Of note, there are diagnostic and prognostic biomarkers that have been discussed in previous literature of reviews. Hyponatremia may have the potential to be applied as a biochemical nutritional marker in the diagnosis of pediatric complicated appendicitis.[9] To evaluate the landscape of inflammatory protein mediators, a precision medicine multiplex method identifies unique patterns of possible biomarkers that may be utilized to create a disease fingerprint in pediatric acute appendicitis.[10] In addition, it was found that there were significantly higher levels of capillary ketonemia in children with acute appendicitis and significantly higher levels were detected in children with complicated than in those with uncomplicated pediatric acute appendicitis.[11] Furthermore, another biomarker, Pentraxin-3, was found to be elevated in acute appendicitis. It is considered an acute-phase protein.[12] Besides, blood levels of neutrophil gelatinase-associated lipocalin (NGAL) were also studied.
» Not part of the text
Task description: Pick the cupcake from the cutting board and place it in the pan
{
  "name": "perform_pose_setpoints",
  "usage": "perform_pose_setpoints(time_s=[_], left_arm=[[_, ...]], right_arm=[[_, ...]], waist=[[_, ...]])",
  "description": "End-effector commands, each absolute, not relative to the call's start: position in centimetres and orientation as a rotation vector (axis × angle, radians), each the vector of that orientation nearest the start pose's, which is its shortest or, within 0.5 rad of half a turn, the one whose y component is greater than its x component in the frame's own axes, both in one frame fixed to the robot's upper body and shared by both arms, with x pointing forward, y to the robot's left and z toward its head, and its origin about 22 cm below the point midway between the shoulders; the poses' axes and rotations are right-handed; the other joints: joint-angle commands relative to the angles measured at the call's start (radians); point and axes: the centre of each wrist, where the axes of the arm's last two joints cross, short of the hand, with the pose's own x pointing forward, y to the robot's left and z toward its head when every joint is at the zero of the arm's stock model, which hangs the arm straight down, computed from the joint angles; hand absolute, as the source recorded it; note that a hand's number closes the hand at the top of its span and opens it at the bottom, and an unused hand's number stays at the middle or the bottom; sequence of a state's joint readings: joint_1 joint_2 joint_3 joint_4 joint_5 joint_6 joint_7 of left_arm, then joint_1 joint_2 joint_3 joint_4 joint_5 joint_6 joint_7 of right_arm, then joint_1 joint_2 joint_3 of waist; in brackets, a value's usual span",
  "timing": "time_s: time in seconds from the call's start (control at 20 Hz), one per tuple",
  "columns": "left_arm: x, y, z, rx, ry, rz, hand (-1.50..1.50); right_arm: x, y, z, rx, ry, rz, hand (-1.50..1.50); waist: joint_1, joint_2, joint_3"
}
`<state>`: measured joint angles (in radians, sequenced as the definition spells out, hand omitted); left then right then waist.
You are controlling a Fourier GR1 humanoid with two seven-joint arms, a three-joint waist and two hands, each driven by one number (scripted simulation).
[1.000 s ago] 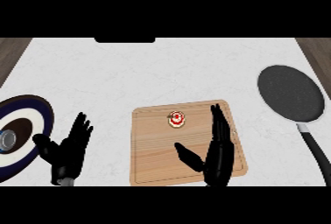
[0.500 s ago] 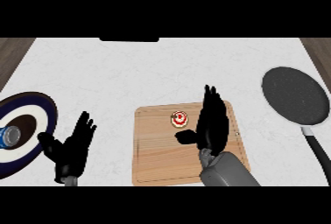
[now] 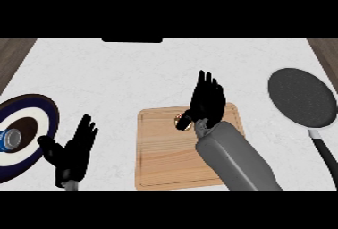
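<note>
A rectangular light wooden cutting board (image 3: 168, 161) was seen lying on a white marbled counter (image 3: 119, 76), near its front edge. A small round cupcake with a red and white top (image 3: 180, 122) was found on the board, close to its far edge and left of the middle; only part of it could be made out, the rest being covered by the thumb of the black right hand (image 3: 207, 102). That hand was held over the board's far edge with its fingers stretched straight and pointed away from the robot, released rather than closed round the cupcake, and the grey right forearm (image 3: 234, 156) was laid across the board's right half. Whether the thumb touched the cupcake could not be told. The black left hand (image 3: 74, 150) was seen unclenched, fingers up, on the counter between the board and a round plate with dark blue and white rings (image 3: 41, 106) at the left edge; a small blue and silver cylinder (image 3: 9, 138) was carried on that plate. A round dark grey pan (image 3: 302, 103) was placed well apart to the right, its black handle (image 3: 325, 150) pointed towards the robot.
</note>
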<state>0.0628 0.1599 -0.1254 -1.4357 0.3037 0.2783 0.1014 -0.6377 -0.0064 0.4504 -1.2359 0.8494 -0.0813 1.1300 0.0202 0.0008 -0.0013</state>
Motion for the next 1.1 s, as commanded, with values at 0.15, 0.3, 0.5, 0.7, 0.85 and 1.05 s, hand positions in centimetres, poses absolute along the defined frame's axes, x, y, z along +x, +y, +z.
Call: perform_pose_setpoints(time_s=[0.15,0.3,0.5,0.7,0.85,1.05], left_arm=[[21.8,24.8,-4.5,0.048,-1.217,0.254,0.00],[22.4,25.1,-4.7,0.055,-1.237,0.253,0.00],[21.9,24.5,-3.8,0.074,-1.230,0.265,0.00],[22.5,23.4,-4.8,0.065,-1.219,0.254,0.00],[21.0,23.9,-4.1,0.081,-1.222,0.237,0.00],[22.0,23.0,-4.5,0.066,-1.223,0.250,0.00]], right_arm=[[34.5,-5.3,8.7,-0.801,-0.642,0.823,-1.50],[33.0,-4.9,5.9,-0.785,-0.611,0.838,-1.50],[33.1,-3.8,6.9,-0.788,-0.644,0.840,-1.50],[32.4,-3.0,5.5,-0.786,-0.694,0.781,-1.50],[33.2,-5.3,3.0,-0.809,-0.737,0.779,-1.50],[32.2,-4.0,4.0,-0.843,-0.732,0.795,-1.50]], waist=[[-0.001,0.000,0.000],[-0.008,0.000,0.001],[-0.007,-0.001,0.001],[-0.004,0.001,0.001],[-0.007,0.000,0.002],[-0.012,-0.001,0.001]])
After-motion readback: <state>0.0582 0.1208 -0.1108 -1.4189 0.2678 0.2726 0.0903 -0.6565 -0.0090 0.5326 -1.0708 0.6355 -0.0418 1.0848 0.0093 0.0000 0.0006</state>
According to previous data, appendicitis patients' NGAL levels significantly differed between baseline and postoperative measures (p = 0.05). According to the receiver operating characteristic curve findings, NGAL is a promising new biomarker for differentiating acute appendicitis from abdominal discomfort.[13]
Because currently existing biomarkers may not be available and their delayed response limits emergency physicians' and pediatric surgeons' capacity to provide prompt and possibly successful treatments,[14] there is an urgent need for early, available, and accurate predictive biomarkers of appendicitis. Therefore, we studied other nutritional and inflammatory-based prognostic scores.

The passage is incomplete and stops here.